Please repeat the lines below, exactly and only, from the one that holds "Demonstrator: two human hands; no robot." through the one that holds "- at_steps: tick".

┄┄┄┄┄┄┄┄┄┄

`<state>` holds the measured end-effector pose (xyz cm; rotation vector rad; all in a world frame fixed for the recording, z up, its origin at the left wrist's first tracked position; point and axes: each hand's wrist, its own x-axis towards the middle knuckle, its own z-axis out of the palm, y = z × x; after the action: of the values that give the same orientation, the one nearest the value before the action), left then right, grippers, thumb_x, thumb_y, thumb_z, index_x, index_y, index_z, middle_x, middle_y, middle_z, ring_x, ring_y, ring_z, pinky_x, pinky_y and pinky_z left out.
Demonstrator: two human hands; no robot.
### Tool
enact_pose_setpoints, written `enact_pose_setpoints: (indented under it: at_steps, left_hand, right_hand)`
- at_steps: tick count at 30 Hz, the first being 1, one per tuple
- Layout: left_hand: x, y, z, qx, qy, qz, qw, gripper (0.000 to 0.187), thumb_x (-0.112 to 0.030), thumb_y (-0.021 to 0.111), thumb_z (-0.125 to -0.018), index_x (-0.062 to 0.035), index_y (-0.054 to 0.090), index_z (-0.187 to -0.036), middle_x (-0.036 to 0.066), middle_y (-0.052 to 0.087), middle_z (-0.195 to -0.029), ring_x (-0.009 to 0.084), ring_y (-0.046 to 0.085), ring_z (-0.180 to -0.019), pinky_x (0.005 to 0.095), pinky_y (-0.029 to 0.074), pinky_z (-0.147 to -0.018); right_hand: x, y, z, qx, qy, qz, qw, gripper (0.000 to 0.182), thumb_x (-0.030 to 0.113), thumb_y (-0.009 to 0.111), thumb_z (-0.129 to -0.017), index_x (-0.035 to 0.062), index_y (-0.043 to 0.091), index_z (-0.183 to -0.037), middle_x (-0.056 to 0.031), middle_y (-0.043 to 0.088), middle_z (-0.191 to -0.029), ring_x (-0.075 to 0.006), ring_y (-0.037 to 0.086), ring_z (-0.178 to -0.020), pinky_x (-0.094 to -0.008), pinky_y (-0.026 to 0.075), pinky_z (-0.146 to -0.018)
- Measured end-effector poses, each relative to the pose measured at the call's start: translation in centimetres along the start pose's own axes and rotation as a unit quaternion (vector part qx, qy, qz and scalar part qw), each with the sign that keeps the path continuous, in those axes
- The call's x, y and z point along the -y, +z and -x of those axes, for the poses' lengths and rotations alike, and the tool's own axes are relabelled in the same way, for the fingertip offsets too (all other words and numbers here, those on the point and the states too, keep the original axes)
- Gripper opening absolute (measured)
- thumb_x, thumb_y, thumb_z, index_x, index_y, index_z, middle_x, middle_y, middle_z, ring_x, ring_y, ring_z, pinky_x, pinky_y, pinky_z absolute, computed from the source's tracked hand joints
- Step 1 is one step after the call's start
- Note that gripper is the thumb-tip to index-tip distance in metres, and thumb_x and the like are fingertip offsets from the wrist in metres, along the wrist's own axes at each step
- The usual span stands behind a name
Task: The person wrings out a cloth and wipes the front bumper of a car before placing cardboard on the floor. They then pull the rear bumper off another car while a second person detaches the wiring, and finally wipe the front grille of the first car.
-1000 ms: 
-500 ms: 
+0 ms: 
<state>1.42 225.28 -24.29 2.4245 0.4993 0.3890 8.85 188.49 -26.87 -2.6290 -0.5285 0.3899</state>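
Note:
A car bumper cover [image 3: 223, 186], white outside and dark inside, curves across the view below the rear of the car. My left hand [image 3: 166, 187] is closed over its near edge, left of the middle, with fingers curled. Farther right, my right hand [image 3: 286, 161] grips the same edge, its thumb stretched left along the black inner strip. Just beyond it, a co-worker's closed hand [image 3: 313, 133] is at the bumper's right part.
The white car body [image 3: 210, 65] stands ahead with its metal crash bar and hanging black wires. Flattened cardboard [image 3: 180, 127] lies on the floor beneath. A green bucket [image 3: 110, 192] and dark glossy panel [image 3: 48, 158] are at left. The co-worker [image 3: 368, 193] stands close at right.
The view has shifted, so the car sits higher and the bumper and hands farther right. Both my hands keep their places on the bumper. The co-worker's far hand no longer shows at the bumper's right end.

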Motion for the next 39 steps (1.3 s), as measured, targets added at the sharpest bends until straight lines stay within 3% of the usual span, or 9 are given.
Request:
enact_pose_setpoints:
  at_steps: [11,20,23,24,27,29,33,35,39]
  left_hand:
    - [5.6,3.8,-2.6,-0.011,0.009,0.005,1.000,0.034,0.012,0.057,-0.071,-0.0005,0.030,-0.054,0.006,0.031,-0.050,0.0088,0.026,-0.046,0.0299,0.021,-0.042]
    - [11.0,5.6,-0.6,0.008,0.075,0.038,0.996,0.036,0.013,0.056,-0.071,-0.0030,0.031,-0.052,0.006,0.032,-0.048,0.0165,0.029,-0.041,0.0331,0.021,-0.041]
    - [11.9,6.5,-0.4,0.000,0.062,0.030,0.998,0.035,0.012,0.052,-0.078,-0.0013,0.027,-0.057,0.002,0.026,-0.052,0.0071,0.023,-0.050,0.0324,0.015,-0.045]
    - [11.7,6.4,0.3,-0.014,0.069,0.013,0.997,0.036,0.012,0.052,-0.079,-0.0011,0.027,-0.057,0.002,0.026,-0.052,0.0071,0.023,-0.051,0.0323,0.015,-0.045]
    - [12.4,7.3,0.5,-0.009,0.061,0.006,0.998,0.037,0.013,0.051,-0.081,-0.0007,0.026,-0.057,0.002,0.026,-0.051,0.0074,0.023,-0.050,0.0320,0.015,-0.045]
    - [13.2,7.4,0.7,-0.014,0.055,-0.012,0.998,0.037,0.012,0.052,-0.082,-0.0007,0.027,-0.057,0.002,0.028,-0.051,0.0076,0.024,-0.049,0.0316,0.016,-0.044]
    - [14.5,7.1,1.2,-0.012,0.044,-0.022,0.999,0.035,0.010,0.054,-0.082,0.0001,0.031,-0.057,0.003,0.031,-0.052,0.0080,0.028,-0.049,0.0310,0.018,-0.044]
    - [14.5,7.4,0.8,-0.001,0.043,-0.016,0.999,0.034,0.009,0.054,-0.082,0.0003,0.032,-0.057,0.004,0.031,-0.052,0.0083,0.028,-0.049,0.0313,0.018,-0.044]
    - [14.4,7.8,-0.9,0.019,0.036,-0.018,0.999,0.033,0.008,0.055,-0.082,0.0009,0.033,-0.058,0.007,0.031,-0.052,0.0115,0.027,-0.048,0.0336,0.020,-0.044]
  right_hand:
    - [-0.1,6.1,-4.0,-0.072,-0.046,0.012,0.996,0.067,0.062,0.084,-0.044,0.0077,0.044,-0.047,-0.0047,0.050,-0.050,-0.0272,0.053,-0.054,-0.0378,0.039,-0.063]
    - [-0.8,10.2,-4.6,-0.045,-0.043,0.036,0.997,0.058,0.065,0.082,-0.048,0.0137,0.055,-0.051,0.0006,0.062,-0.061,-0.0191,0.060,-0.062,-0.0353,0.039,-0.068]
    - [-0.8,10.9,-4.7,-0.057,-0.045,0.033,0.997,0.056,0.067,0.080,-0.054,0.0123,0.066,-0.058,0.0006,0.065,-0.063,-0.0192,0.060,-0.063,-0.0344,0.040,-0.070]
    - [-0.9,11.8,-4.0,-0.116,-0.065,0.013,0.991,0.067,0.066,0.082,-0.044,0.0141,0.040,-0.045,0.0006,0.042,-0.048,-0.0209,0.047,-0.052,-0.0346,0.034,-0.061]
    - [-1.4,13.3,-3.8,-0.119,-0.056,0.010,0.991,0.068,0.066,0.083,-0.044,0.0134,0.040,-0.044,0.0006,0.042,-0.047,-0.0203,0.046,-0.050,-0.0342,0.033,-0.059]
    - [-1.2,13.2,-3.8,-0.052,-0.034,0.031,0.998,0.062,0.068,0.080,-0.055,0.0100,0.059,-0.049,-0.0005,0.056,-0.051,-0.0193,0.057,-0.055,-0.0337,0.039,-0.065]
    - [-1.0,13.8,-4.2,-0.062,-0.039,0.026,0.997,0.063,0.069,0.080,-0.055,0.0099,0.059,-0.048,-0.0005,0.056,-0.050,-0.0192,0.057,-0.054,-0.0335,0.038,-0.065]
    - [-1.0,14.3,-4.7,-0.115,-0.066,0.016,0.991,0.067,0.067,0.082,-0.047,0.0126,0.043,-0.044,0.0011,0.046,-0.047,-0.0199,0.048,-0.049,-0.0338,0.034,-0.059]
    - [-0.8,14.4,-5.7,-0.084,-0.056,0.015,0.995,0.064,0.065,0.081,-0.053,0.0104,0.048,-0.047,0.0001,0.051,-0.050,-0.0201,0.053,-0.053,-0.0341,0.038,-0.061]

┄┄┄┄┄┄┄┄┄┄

» **Solution for this problem**
Demonstrator: two human hands; no robot.
### Tool
enact_pose_setpoints, written `enact_pose_setpoints: (indented under it: at_steps, left_hand, right_hand)`
- at_steps: tick count at 30 Hz, the first being 1, one per tuple

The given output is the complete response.